WHAT TO WORK ON.
Set down the lines below exactly as they stand, please. Go from the first through the one containing "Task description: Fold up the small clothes".

COLLECTED MATERIAL.
____
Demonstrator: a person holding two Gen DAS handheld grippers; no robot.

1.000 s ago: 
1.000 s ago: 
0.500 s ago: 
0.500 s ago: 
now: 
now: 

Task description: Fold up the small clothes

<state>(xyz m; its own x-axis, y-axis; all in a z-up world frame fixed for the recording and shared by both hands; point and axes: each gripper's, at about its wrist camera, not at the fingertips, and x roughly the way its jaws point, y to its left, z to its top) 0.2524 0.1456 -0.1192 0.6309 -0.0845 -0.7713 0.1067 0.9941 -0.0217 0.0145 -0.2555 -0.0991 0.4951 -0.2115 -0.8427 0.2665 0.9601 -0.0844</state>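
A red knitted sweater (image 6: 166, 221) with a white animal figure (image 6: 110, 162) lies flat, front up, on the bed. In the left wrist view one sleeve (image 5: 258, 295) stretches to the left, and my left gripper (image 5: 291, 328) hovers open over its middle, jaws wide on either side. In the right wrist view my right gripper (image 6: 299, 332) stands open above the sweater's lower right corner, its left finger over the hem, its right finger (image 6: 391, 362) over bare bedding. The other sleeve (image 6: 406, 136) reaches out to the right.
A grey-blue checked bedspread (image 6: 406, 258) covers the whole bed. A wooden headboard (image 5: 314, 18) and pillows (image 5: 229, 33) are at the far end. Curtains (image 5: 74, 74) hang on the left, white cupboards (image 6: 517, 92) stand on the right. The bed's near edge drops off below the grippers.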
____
ANSWER SPACE.
Demonstrator: a person holding two Gen DAS handheld grippers; no robot.

1.000 s ago: 
1.000 s ago: 
0.500 s ago: 
0.500 s ago: 
now: 
now: 

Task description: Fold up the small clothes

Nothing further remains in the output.